» **EXERCISE BRIEF**
Write out all of the data again, precisely as it appears.
*** Begin section ***
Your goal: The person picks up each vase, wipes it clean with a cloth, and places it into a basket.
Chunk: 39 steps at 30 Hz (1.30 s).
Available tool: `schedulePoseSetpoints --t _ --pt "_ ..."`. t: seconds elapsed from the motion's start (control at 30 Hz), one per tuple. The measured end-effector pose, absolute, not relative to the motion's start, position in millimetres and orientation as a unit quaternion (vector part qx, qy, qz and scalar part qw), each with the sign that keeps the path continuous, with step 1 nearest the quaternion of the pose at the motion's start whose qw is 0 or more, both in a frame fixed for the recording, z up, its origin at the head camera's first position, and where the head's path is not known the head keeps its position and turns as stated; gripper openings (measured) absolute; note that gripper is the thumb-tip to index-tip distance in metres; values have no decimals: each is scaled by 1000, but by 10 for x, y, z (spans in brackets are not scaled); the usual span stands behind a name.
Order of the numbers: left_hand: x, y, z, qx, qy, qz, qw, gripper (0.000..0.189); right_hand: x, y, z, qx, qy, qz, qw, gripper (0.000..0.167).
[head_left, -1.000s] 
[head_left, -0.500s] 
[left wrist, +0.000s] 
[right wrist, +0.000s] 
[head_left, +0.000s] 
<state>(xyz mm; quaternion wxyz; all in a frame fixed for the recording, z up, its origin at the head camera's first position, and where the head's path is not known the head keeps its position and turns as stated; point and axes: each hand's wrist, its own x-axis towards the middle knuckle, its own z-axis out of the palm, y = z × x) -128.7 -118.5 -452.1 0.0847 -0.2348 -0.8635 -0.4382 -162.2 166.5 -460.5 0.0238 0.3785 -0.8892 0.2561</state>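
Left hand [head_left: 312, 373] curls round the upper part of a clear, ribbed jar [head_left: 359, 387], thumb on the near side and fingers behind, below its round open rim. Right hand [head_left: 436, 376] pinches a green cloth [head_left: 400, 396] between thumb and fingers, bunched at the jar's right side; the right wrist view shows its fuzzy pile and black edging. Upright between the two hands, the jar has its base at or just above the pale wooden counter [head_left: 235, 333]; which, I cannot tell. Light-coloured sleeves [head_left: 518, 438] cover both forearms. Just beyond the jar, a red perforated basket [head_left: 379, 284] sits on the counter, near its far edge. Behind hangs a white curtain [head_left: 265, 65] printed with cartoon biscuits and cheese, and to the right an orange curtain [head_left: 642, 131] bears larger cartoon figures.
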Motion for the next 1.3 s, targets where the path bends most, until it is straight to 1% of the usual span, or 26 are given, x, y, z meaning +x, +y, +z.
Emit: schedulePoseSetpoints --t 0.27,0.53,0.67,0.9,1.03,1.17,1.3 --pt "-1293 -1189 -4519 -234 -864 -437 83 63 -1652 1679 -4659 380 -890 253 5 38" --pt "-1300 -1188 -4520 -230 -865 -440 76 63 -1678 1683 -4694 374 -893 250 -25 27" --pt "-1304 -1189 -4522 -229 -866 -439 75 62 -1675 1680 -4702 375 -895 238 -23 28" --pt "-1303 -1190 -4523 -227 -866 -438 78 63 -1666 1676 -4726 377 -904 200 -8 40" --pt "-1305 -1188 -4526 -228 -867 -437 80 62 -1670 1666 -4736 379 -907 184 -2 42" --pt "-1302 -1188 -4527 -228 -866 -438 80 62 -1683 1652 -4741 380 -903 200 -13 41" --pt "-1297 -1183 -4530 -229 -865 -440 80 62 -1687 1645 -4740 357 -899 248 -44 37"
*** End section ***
» **WRITTEN ANSWER**
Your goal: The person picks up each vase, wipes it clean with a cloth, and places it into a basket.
Chunk: 39 steps at 30 Hz (1.30 s).
Available tool: `schedulePoseSetpoints --t _ --pt "_ ..."`. t: seconds elapsed from the motion's start (control at 30 Hz), one per tuple. The measured end-effector pose, absolute, not relative to the motion's start, position in millimetres and orientation as a unit quaternion (vector part qx, qy, qz and scalar part qw), each with the sign that keeps the path continuous, with step 1 nearest the quaternion of the pose at the motion's start whose qw is 0 or more, both in a frame fixed for the recording, z up, its origin at the head camera's first position, and where the head's path is not known the head keeps its position and turns as stated; gripper openings (measured) absolute; note that gripper is the thumb-tip to index-tip distance in metres; values have no decimals: each is scaled by 1000, but by 10 for x, y, z (spans in brackets are not scaled); the usual span stands behind a name.
Order of the numbers: left_hand: x, y, z, qx, qy, qz, qw, gripper (0.000..0.189); right_hand: x, y, z, qx, qy, qz, qw, gripper (0.000..0.167).
[head_left, -1.000s] 
[head_left, -0.500s] 
[left wrist, +0.000s] 
[right wrist, +0.000s] 
[head_left, +0.000s] 
<state>(xyz mm; quaternion wxyz; all in a frame fixed for the recording, z up, its origin at the head camera's first position, and where the head's path is not known the head keeps its position and turns as stated; point and axes: each hand's wrist, its own x-axis towards the middle knuckle, its own z-axis out of the palm, y = z × x) -128.7 -118.5 -452.1 0.0847 -0.2348 -0.8635 -0.4382 -162.2 166.5 -460.5 0.0238 0.3785 -0.8892 0.2561</state>
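Left hand [head_left: 312, 373] curls round the upper part of a clear, ribbed jar [head_left: 359, 387], thumb on the near side and fingers behind, below its round open rim. Right hand [head_left: 436, 376] pinches a green cloth [head_left: 400, 396] between thumb and fingers, bunched at the jar's right side; the right wrist view shows its fuzzy pile and black edging. Upright between the two hands, the jar has its base at or just above the pale wooden counter [head_left: 235, 333]; which, I cannot tell. Light-coloured sleeves [head_left: 518, 438] cover both forearms. Just beyond the jar, a red perforated basket [head_left: 379, 284] sits on the counter, near its far edge. Behind hangs a white curtain [head_left: 265, 65] printed with cartoon biscuits and cheese, and to the right an orange curtain [head_left: 642, 131] bears larger cartoon figures.
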Motion for the next 1.3 s, targets where the path bends most, until it is straight to 1% of the usual span, or 26 are given, x, y, z meaning +x, +y, +z.
Emit: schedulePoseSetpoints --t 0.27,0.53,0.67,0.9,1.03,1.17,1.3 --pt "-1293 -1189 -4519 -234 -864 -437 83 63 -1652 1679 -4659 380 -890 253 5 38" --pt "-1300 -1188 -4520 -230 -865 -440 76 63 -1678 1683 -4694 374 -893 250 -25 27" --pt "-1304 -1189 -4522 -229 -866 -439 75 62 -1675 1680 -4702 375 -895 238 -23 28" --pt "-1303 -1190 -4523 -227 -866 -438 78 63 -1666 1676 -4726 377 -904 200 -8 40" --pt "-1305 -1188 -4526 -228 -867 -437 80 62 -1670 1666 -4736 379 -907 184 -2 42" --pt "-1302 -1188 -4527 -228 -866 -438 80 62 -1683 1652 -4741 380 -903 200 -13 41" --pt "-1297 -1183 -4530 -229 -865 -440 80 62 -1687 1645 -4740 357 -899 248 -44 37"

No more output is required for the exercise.